Beneath this task are records; print exactly the stretch of them from the line with "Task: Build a" through the line with "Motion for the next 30", both ends included.

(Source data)
>>>

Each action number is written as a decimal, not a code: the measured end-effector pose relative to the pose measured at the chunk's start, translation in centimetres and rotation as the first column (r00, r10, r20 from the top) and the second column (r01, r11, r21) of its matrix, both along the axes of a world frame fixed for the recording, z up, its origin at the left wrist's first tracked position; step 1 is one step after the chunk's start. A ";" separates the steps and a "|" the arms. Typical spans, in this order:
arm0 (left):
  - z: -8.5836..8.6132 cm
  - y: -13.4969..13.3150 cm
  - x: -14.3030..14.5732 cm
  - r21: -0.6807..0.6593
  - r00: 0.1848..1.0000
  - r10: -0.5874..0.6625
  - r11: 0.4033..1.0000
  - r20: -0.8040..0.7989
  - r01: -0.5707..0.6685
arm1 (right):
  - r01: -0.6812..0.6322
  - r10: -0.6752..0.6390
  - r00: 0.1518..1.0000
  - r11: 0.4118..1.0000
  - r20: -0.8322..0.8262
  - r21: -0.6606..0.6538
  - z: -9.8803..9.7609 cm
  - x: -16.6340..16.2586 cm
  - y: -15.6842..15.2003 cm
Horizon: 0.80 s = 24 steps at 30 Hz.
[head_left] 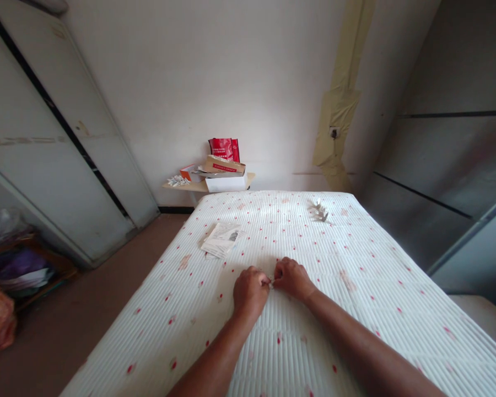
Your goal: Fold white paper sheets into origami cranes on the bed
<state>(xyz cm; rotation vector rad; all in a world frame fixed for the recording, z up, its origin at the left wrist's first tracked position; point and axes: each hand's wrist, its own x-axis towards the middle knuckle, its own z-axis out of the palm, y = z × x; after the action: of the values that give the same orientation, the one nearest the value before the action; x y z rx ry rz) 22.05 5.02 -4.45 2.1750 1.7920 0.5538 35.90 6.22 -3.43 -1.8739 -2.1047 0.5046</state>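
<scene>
Over the middle of the bed, my left hand (250, 291) and my right hand (294, 279) meet with only a narrow gap between them. Both are closed, fingertips pinching a small piece of whitish paper (271, 282), mostly covered by the fingers; its exact shape is hard to make out. To the left, beyond my left hand, lies a loose stack of printed paper sheets (220, 240), the top one with a dark picture. Farther off to the right sit several small folded paper shapes (321, 211) with pointed tips.
A white quilted bedcover (279, 364) with red dots spreads under my hands. Behind the bed, a small shelf (186, 186) bears a white box (225, 183), a red bag (223, 149) and more folded paper (177, 180). Cabinets (45, 138) stand left; a wall socket (334, 132) is ahead.
</scene>
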 end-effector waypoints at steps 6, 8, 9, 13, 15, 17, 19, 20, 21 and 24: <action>0.0 -0.9 -0.1 0.080 0.991 -0.079 0.993 -0.110 0.088 | -0.013 0.013 0.999 1.000 -0.047 -0.004 -0.1 0.4 0.4; 0.1 -1.4 -0.2 0.128 0.974 -0.124 0.980 -0.189 0.150 | -0.012 0.012 0.998 1.000 -0.057 -0.007 -0.2 0.4 0.5; 0.1 -1.6 -0.2 0.142 0.964 -0.147 0.973 -0.223 0.181 | -0.011 0.010 0.998 1.000 -0.058 -0.010 -0.2 0.5 0.6; 0.4 -2.0 -0.6 0.153 0.930 -0.227 0.948 -0.289 0.279 | -0.043 0.045 0.995 0.999 -0.087 0.031 -0.5 0.9 0.4; 0.5 -2.0 -0.8 0.159 0.919 -0.260 0.935 -0.296 0.316 | -0.122 0.135 0.984 0.987 -0.118 0.108 -0.7 1.4 0.1; 0.6 -1.8 -1.0 0.166 0.910 -0.291 0.923 -0.294 0.348 | -0.248 0.274 0.955 0.949 -0.114 0.196 -0.7 2.1 -0.3; 0.6 -1.6 -1.2 0.166 0.902 -0.315 0.913 -0.296 0.373 | -0.380 0.407 0.912 0.889 -0.058 0.255 -0.6 2.7 -0.7; 0.6 -1.5 -1.2 0.162 0.897 -0.321 0.910 -0.302 0.381 | -0.430 0.452 0.892 0.861 -0.018 0.273 -0.6 3.0 -0.8; 0.6 -1.4 -1.3 0.158 0.893 -0.325 0.909 -0.311 0.386 | -0.467 0.481 0.877 0.838 0.023 0.283 -0.5 3.3 -0.9; 0.7 -0.9 -1.4 0.143 0.872 -0.345 0.900 -0.347 0.413 | -0.522 0.510 0.851 0.802 0.124 0.288 -0.5 3.6 -0.7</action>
<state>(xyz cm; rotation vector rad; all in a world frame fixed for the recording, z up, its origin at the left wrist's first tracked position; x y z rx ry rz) 20.64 4.14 -3.79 2.8104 1.4163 0.3303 39.45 5.48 -3.89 -1.1321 -2.5475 0.2151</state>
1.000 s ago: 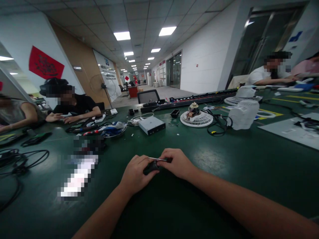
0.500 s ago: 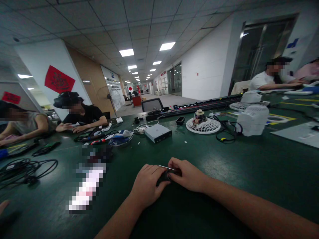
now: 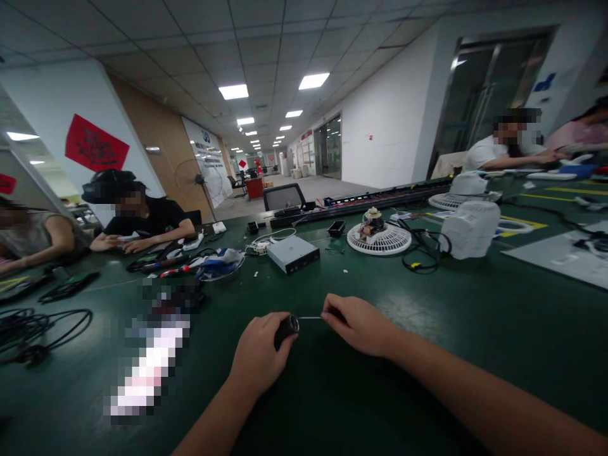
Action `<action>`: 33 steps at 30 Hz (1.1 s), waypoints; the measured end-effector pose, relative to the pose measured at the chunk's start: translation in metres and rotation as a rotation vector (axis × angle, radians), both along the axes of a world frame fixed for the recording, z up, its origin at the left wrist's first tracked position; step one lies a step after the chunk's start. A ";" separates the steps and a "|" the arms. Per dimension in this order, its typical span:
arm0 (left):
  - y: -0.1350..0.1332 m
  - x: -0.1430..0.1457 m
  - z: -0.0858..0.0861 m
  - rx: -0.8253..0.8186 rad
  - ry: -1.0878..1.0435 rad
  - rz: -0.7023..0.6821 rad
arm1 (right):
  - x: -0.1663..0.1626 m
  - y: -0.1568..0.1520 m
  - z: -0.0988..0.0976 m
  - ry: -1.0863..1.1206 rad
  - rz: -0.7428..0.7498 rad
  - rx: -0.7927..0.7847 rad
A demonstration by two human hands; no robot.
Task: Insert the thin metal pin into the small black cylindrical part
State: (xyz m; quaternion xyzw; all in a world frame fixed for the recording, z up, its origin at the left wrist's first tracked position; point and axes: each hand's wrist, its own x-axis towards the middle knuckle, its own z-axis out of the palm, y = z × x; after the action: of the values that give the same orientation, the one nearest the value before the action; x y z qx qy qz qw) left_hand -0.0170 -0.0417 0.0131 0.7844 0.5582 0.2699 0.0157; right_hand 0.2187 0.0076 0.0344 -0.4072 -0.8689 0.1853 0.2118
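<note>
The head camera faces forward and down across a table point(image 3: 475, 310), left hand point(image 3: 259, 347) and right hand point(image 3: 360, 324) near at lower centre, a corridor point(image 3: 327, 183) far off, upper centre.

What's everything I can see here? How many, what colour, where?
Cylinder: one, black, front centre
Thin rod: one, silvery, beside cylinder
Box: one, grey, beyond cylinder
Round grilles: two, white, right of box
Large plastic part: one, white, right side
Tray: one, black, right of box
Cables: several, black, left and right
Bundle: one, blue-white, left of box
Table: one, green, beneath
Large diamond sign: one, red, left wall
Ceiling lights: several, white, overhead
Other people: four, varied clothes, table's sides
Left hand: one, bare, around cylinder
Right hand: one, bare, pinching thin rod
</note>
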 end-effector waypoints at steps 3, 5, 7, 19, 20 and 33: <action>-0.002 0.001 0.003 -0.023 -0.007 -0.031 | -0.001 0.001 -0.001 -0.026 0.037 -0.001; -0.003 0.002 0.005 -0.037 0.016 -0.062 | -0.003 0.001 -0.003 -0.033 0.055 0.004; -0.004 0.003 0.006 -0.044 0.046 -0.082 | -0.005 0.002 -0.005 -0.048 0.057 0.020; -0.005 0.003 0.008 -0.025 0.070 -0.022 | -0.005 -0.003 -0.001 -0.095 0.157 0.113; -0.004 0.002 0.008 -0.030 0.065 -0.028 | -0.005 -0.003 -0.001 -0.089 0.165 0.110; -0.006 0.000 0.008 -0.067 0.124 -0.096 | -0.001 0.003 -0.001 -0.136 0.221 0.088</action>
State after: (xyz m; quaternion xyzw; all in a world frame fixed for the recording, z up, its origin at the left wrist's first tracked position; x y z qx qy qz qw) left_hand -0.0169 -0.0474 0.0211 0.8245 0.5287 0.2008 0.0204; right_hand 0.2178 0.0102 0.0330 -0.3111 -0.9281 0.1412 0.1482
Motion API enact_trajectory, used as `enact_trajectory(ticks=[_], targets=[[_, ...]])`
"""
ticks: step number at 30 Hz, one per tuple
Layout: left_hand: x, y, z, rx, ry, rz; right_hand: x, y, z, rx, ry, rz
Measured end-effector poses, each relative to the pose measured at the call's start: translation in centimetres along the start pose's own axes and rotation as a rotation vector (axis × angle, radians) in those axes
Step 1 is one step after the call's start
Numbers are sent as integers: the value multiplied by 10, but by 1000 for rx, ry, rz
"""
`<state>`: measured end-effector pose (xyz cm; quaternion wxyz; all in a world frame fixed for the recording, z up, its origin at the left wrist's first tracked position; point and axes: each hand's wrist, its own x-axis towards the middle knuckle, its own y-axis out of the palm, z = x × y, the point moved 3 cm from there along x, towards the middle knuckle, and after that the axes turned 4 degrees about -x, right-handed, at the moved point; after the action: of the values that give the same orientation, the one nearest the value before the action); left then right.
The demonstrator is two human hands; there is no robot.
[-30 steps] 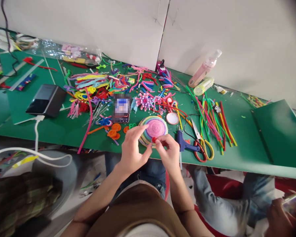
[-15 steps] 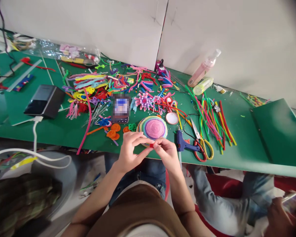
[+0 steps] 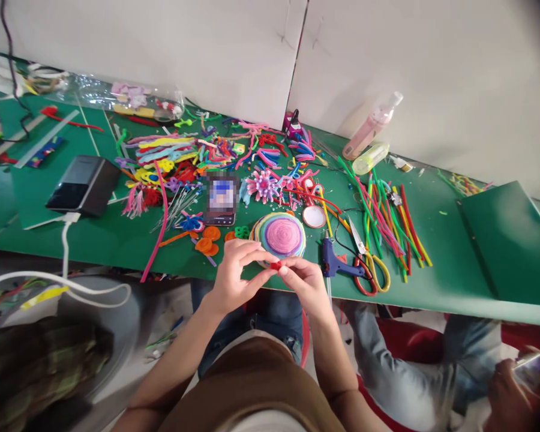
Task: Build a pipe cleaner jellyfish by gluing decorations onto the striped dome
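My left hand (image 3: 236,276) and my right hand (image 3: 303,282) meet at the front edge of the green table (image 3: 432,270). Together they pinch a small red pipe-cleaner piece (image 3: 276,266) between their fingertips. Just beyond the hands lies a round coiled disc (image 3: 279,235) of pink, blue, green and yellow pipe cleaner. A red strand (image 3: 304,336) hangs below my right wrist towards my lap.
A blue glue gun (image 3: 337,263) and scissors (image 3: 369,264) lie right of the disc. Loose pipe cleaners (image 3: 387,210), orange coils (image 3: 207,239), a phone (image 3: 221,198), a black box (image 3: 84,184) with a white cable, and a pink bottle (image 3: 372,125) crowd the table. Another person sits at right, their hand (image 3: 517,384) holding a phone.
My left hand came off the coiled disc and closed onto the red piece beside my right fingers. Both hands drew slightly towards me.
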<state>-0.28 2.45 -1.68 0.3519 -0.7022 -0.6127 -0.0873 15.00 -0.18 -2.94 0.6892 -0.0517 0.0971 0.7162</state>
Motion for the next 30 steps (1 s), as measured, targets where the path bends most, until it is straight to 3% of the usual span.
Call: enact_trajectory(ticks=[8, 14, 27, 30], targets=[[-5, 1, 3, 2, -40, 70, -2, -2, -1, -85, -25, -44], [-7, -2, 4, -114, -99, 66, -4, 1, 5, -160, -50, -4], [-23, -1, 11, -264, -25, 2, 0, 1, 1, -151, -93, -53], [-31, -11, 33, -198, -212, -73, -1, -1, 1, -171, -125, -91]])
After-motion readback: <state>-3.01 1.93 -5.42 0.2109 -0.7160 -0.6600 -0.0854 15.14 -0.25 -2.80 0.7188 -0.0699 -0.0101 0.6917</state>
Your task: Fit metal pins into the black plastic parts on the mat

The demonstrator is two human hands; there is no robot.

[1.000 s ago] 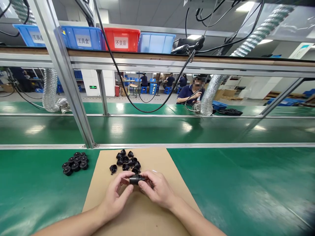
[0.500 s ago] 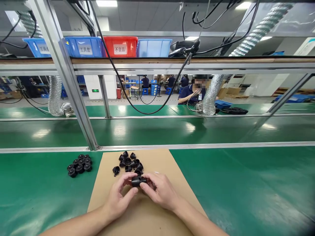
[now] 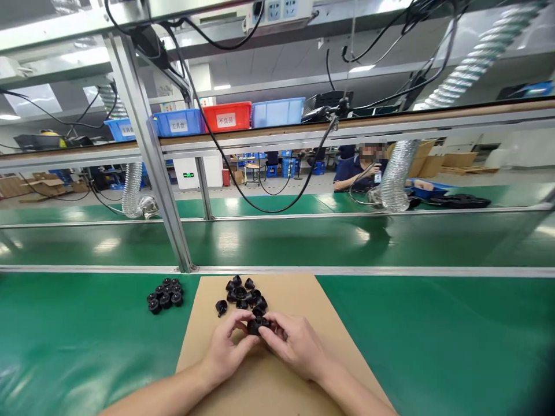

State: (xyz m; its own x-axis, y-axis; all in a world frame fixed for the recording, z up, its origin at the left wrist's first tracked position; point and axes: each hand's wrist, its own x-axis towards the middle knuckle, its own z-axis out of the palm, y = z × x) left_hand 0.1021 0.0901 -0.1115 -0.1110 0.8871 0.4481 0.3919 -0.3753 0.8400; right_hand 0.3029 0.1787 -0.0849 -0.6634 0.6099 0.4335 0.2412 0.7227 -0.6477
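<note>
Between my two hands is a small, round black plastic part point(image 3: 255, 326), held just above the cardboard sheet point(image 3: 243, 387). My left hand point(image 3: 232, 345) curls around its left side, with index finger and thumb at the edge. From the other side, my right hand point(image 3: 295, 345) pinches the part between thumb and fingers. My fingertips hide some of its shape. Just beyond my hands lies a loose group of black cup-shaped parts with short stems point(image 3: 241, 293). One such cup point(image 3: 221, 307) sits a little apart on the left.
A cluster of round black caps point(image 3: 165, 295) lies on the green bench point(image 3: 108, 335) to the left. A metal post point(image 3: 151, 156) rises behind the board. Blue bins point(image 3: 177, 122) and a red bin point(image 3: 228, 116) stand on the shelf above a hanging cable point(image 3: 269, 211). A person point(image 3: 353, 172) sits across.
My view has tilted and shifted left, so the scene appears farther right. The black part has turned between my fingers, and my left fingertips are closer around it.
</note>
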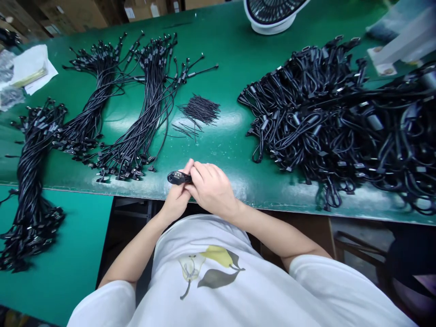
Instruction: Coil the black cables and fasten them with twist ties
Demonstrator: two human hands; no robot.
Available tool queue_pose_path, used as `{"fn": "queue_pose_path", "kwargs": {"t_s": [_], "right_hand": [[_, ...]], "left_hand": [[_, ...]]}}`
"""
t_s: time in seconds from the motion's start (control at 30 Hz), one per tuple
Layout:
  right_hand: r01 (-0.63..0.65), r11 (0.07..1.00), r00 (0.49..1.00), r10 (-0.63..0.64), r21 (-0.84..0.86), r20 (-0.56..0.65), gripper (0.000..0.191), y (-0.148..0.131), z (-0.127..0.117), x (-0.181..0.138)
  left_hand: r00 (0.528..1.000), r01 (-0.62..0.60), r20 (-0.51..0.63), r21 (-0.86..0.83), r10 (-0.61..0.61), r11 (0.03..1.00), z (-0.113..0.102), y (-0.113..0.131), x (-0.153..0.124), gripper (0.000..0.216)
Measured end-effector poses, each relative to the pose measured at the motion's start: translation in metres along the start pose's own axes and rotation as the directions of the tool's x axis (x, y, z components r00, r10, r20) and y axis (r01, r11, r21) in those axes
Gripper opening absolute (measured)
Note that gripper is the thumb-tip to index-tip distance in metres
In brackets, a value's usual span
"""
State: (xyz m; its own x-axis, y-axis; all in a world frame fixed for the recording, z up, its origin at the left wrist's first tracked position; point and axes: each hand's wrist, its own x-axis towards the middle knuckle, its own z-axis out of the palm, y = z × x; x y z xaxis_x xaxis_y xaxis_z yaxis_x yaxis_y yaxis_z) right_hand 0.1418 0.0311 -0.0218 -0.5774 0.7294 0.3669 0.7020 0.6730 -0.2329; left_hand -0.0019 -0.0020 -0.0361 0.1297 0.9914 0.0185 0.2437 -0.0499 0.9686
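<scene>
A coiled black cable (178, 177) is held between my two hands at the table's front edge. My left hand (177, 195) closes round it from the left, thumb raised along its far side. Over its right end my right hand (211, 187) is closed, fingers curled, covering part of the cable. Just beyond my hands lies a small heap of short black ties (201, 110), with a few loose ones beside it. To the left, a bundle of straight black cables (153, 91) stretches across the table, connectors at both ends.
Two more cable bundles, one in the middle left (97, 100) and one far left (32, 168), lie on the green table (221, 54). A big pile of coiled cables (316, 113) covers the right side. A white fan (272, 28) stands at the back; papers (32, 68) lie far left.
</scene>
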Motion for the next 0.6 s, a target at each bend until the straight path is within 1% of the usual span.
{"fn": "queue_pose_path", "kwargs": {"t_s": [0.07, 0.13, 0.17, 0.2, 0.23, 0.3, 0.33, 0.37, 0.43, 0.5, 0.53, 0.6], "right_hand": [[-0.037, 0.998, 0.999, 0.039, -0.054, 0.038, 0.043, -0.002, 0.004, -0.001], [-0.065, 0.994, 0.993, 0.073, -0.087, 0.097, 0.043, 0.002, 0.008, -0.001], [-0.070, 0.993, 0.989, 0.082, -0.098, 0.119, 0.043, 0.006, 0.010, -0.001], [-0.074, 0.991, 0.987, 0.089, -0.110, 0.131, 0.043, 0.011, 0.010, 0.000], [-0.081, 0.989, 0.986, 0.098, -0.123, 0.133, 0.043, 0.016, 0.010, 0.000], [-0.099, 0.985, 0.984, 0.119, -0.145, 0.135, 0.044, 0.026, 0.008, 0.001], [-0.105, 0.983, 0.982, 0.126, -0.148, 0.142, 0.045, 0.029, 0.006, 0.001], [-0.109, 0.984, 0.979, 0.131, -0.142, 0.155, 0.045, 0.032, 0.005, 0.001], [-0.125, 0.986, 0.967, 0.145, -0.107, 0.209, 0.044, 0.036, 0.002, 0.002], [-0.168, 0.984, 0.939, 0.177, -0.056, 0.294, 0.044, 0.039, 0.001, 0.004], [-0.191, 0.981, 0.920, 0.187, -0.023, 0.344, 0.043, 0.041, 0.001, 0.006], [-0.225, 0.973, 0.883, 0.187, 0.040, 0.431, 0.041, 0.047, 0.001, 0.007]], "left_hand": [[0.992, 0.094, 0.093, -0.158, -0.080, 0.983, 0.002, 0.002, 0.002, 0.067], [0.976, 0.196, 0.149, -0.271, -0.160, 0.943, 0.000, 0.000, 0.006, 0.072], [0.972, 0.223, 0.134, -0.295, -0.191, 0.929, -0.002, -0.002, 0.009, 0.070], [0.974, 0.225, 0.081, -0.298, -0.211, 0.928, -0.005, -0.004, 0.012, 0.067], [0.977, 0.204, 0.001, -0.282, -0.213, 0.937, -0.009, -0.006, 0.015, 0.064], [0.973, 0.125, -0.162, -0.220, -0.163, 0.967, -0.015, -0.008, 0.021, 0.059], [0.969, 0.090, -0.212, -0.187, -0.130, 0.978, -0.016, -0.009, 0.024, 0.057], [0.967, 0.066, -0.233, -0.165, -0.104, 0.984, -0.017, -0.008, 0.026, 0.055], [0.971, 0.053, -0.223, -0.149, -0.086, 0.987, -0.018, -0.006, 0.029, 0.051], [0.978, 0.064, -0.192, -0.122, -0.087, 0.990, -0.019, -0.003, 0.032, 0.050], [0.982, 0.070, -0.170, -0.090, -0.085, 0.993, -0.020, -0.002, 0.034, 0.050], [0.991, 0.081, -0.113, 0.028, -0.077, 0.996, -0.025, 0.001, 0.036, 0.048]]}}
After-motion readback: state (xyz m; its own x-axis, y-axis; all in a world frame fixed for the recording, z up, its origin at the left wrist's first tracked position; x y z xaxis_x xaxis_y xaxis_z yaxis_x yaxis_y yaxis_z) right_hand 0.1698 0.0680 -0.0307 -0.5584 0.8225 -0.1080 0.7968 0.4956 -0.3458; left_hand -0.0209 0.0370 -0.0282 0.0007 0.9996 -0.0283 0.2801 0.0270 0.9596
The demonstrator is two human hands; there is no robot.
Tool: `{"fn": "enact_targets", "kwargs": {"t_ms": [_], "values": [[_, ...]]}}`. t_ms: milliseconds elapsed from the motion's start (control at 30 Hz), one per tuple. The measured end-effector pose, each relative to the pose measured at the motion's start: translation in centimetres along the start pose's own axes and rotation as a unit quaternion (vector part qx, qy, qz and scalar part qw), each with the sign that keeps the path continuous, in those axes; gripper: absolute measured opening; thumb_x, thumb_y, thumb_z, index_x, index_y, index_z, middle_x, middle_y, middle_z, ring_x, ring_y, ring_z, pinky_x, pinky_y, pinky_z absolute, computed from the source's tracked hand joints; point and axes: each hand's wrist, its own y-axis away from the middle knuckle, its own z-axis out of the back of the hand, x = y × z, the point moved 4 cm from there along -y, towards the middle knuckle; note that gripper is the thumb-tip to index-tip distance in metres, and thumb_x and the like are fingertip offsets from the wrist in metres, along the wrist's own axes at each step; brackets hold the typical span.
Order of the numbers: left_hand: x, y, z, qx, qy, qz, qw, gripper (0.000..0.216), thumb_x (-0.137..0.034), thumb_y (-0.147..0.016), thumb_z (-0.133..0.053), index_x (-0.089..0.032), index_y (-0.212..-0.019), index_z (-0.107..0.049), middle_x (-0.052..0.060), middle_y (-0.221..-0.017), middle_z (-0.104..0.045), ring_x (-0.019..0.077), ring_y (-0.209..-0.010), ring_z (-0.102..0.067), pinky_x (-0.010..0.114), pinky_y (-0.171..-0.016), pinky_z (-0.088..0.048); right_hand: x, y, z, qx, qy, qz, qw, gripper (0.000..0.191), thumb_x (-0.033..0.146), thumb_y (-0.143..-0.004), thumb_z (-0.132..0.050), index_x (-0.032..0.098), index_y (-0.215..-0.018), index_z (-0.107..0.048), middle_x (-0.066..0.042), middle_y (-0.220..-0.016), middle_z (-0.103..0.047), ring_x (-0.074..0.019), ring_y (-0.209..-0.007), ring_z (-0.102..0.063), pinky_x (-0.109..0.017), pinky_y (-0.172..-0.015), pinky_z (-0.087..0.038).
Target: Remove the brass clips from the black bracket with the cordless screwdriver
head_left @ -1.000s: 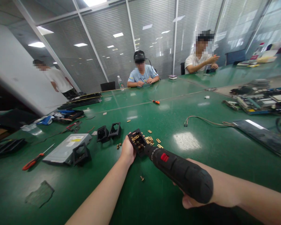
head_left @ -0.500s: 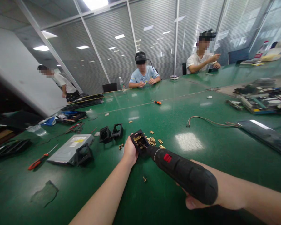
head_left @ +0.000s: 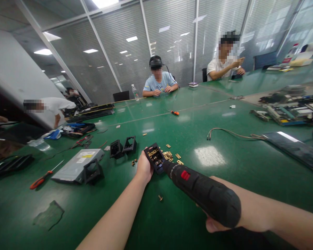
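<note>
My left hand [head_left: 144, 168] grips a small black plastic housing [head_left: 154, 158] with brass contacts inside, holding it against the green table [head_left: 172, 222]. My right hand [head_left: 216, 222] is wrapped round a black electric screwdriver [head_left: 203, 192] with a red switch; its tip is pressed into the housing. Several loose brass pieces [head_left: 172, 156] lie just beyond the housing, and one small brass screw [head_left: 160, 198] lies below my left wrist.
Two more black housings [head_left: 123, 147] and a grey drive box [head_left: 77, 166] with another black part [head_left: 93, 171] sit left. A red-handled screwdriver [head_left: 41, 178] lies far left. Circuit boards [head_left: 289, 113], a cable [head_left: 229, 134] and a dark panel [head_left: 294, 147] are right. Three people sit or bend at the far side.
My hands, the housing and the screwdriver stay almost still. The person at the far left has bent down lower beside the table.
</note>
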Motion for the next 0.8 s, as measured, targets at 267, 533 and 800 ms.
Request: {"fn": "enact_targets", "kwargs": {"t_ms": [267, 533, 800], "values": [[0.2, -0.4, 0.4, 0.000, -0.017, 0.005, 1.000, 0.037, -0.040, -0.096, -0.046, -0.013, -0.097, -0.072, 0.010, -0.084, -0.076, 0.0222, -0.074, -0.073, 0.035, -0.070, -0.060, -0.1, -0.2, 0.1, 0.007, -0.012, 0.001, 1.000, 0.037, 0.030, -0.065, -0.085, 0.018, -0.067, -0.050, 0.003, -0.068, -0.053, -0.0130, -0.063, -0.046, -0.026, -0.058, -0.040], [0.1, -0.4, 0.3, -0.001, -0.022, 0.005, 1.000, 0.033, -0.038, -0.094, -0.048, -0.015, -0.098, -0.070, 0.009, -0.083, -0.076, 0.0246, -0.075, -0.074, 0.040, -0.074, -0.062, 1.1, -0.1, -0.2, 0.000, -0.018, 0.002, 1.000, 0.040, 0.033, -0.063, -0.088, 0.019, -0.070, -0.051, 0.004, -0.066, -0.054, -0.0128, -0.062, -0.045, -0.026, -0.057, -0.036], [0.1, -0.4, 0.5, -0.012, -0.033, 0.006, 0.999, 0.034, -0.040, -0.092, -0.049, -0.015, -0.099, -0.070, 0.010, -0.083, -0.077, 0.0268, -0.079, -0.076, 0.042, -0.075, -0.063, 0.6, -0.2, -0.1, -0.003, -0.022, 0.003, 1.000, 0.039, 0.030, -0.060, -0.091, 0.018, -0.070, -0.055, 0.004, -0.068, -0.057, -0.0131, -0.064, -0.048, -0.026, -0.059, -0.039]]}}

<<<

> **Task solution**:
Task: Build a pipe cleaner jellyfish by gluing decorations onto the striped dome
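My left hand (image 3: 236,276) and my right hand (image 3: 303,282) meet at the front edge of the green table (image 3: 432,270). Together they pinch a small red pipe-cleaner piece (image 3: 276,266) between their fingertips. Just beyond the hands lies a round coiled disc (image 3: 279,235) of pink, blue, green and yellow pipe cleaner. A red strand (image 3: 304,336) hangs below my right wrist towards my lap.
A blue glue gun (image 3: 337,263) and scissors (image 3: 369,264) lie right of the disc. Loose pipe cleaners (image 3: 387,210), orange coils (image 3: 207,239), a phone (image 3: 221,198), a black box (image 3: 84,184) with a white cable, and a pink bottle (image 3: 372,125) crowd the table. Another person sits at right, their hand (image 3: 517,384) holding a phone.
My left hand came off the coiled disc and closed onto the red piece beside my right fingers. Both hands drew slightly towards me.
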<state>-0.28 2.45 -1.68 0.3519 -0.7022 -0.6127 -0.0873 15.00 -0.18 -2.94 0.6892 -0.0517 0.0971 0.7162</state>
Motion for the next 30 steps (1 s), as measured, targets where the path bends most, until it is straight to 3% of the usual span.

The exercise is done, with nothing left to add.